AIM OF THE EXERCISE: Starting at the line that contains "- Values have", copy every line to the end of the material below exactly, and omit the pictures.
★ ★ ★ ★ ★ ★ ★
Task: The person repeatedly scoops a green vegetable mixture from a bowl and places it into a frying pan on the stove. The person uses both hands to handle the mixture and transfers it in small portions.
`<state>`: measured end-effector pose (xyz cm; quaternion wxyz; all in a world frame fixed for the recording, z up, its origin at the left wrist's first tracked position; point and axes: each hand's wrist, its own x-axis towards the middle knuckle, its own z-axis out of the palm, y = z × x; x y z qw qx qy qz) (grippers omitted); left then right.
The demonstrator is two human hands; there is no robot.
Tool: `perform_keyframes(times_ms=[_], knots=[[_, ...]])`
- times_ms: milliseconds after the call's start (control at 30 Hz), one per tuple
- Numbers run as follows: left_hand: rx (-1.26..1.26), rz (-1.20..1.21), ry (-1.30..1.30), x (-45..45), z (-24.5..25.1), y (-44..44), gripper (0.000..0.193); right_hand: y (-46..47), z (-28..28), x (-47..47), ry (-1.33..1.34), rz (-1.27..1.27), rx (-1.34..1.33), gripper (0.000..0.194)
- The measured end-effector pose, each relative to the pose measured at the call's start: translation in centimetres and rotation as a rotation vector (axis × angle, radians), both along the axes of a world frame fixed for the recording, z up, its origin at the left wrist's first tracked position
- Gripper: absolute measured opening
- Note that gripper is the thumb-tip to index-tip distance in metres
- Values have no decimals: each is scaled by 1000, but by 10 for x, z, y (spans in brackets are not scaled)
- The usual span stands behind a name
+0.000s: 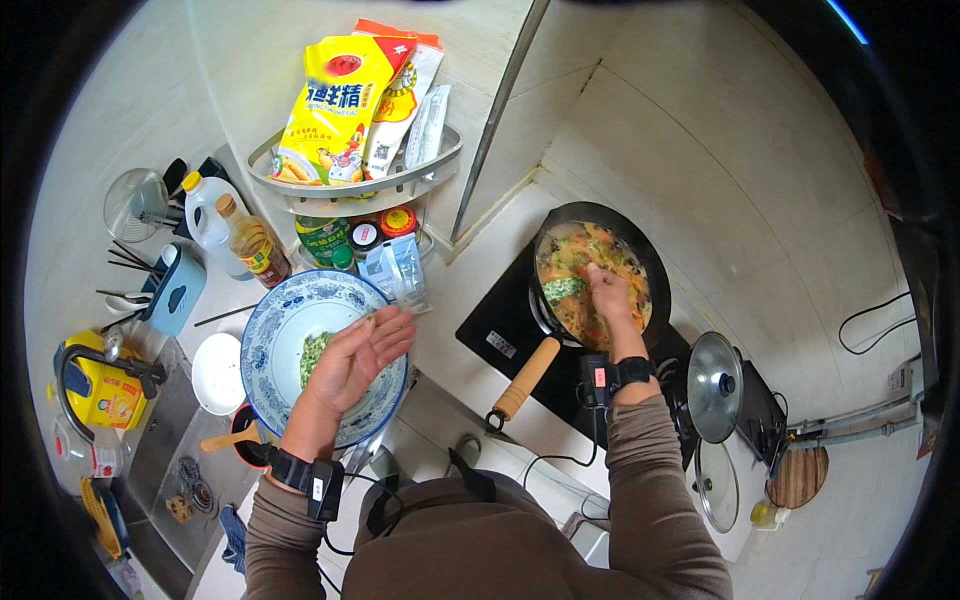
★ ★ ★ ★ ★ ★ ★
FINISHED EXERCISE:
- Values have no decimals: each is scaled by 1000, but by 10 for x, z, y (spans in brackets are not scaled)
- The usual span stands behind a name
+0.000s: 

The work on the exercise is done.